■ EXERCISE BRIEF ■
What is needed is a word-for-word transcript of the listing, free of pictures.

■ SUPPLIED INFORMATION ■
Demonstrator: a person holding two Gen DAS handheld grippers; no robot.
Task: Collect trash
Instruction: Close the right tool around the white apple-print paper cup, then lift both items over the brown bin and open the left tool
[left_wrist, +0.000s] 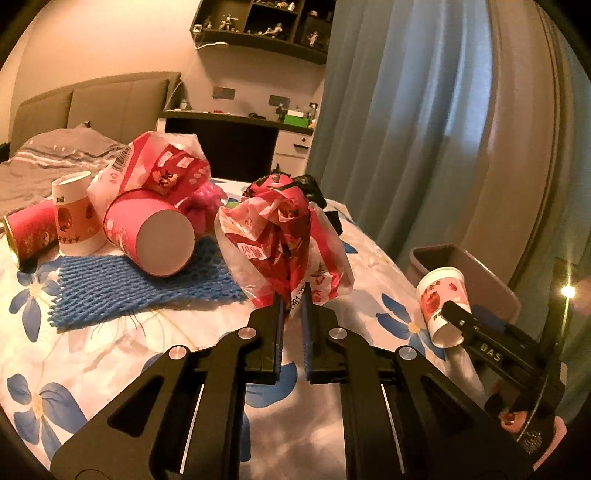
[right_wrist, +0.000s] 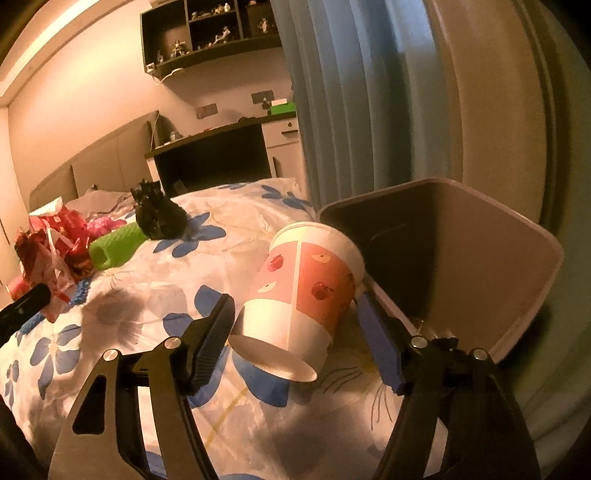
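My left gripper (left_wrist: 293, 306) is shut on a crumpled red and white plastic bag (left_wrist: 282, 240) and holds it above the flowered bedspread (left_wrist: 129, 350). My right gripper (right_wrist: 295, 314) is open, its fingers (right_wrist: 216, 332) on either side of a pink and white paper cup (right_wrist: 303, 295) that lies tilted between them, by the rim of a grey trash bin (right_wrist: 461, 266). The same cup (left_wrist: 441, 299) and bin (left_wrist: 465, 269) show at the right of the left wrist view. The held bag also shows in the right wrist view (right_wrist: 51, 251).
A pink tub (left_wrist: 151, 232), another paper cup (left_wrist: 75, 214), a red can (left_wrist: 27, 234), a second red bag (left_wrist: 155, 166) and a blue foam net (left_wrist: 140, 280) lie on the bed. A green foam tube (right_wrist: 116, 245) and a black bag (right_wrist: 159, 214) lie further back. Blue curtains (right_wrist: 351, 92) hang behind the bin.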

■ ANSWER BOX ■
Demonstrator: a person holding two Gen DAS handheld grippers; no robot.
Task: Collect trash
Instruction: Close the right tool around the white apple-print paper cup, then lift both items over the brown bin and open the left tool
[left_wrist, +0.000s] 
[right_wrist, +0.000s] 
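My left gripper (left_wrist: 293, 306) is shut on a crumpled red and white plastic bag (left_wrist: 282, 240) and holds it above the flowered bedspread (left_wrist: 129, 350). My right gripper (right_wrist: 295, 314) is open, its fingers (right_wrist: 216, 332) on either side of a pink and white paper cup (right_wrist: 303, 295) that lies tilted between them, by the rim of a grey trash bin (right_wrist: 461, 266). The same cup (left_wrist: 441, 299) and bin (left_wrist: 465, 269) show at the right of the left wrist view. The held bag also shows in the right wrist view (right_wrist: 51, 251).
A pink tub (left_wrist: 151, 232), another paper cup (left_wrist: 75, 214), a red can (left_wrist: 27, 234), a second red bag (left_wrist: 155, 166) and a blue foam net (left_wrist: 140, 280) lie on the bed. A green foam tube (right_wrist: 116, 245) and a black bag (right_wrist: 159, 214) lie further back. Blue curtains (right_wrist: 351, 92) hang behind the bin.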

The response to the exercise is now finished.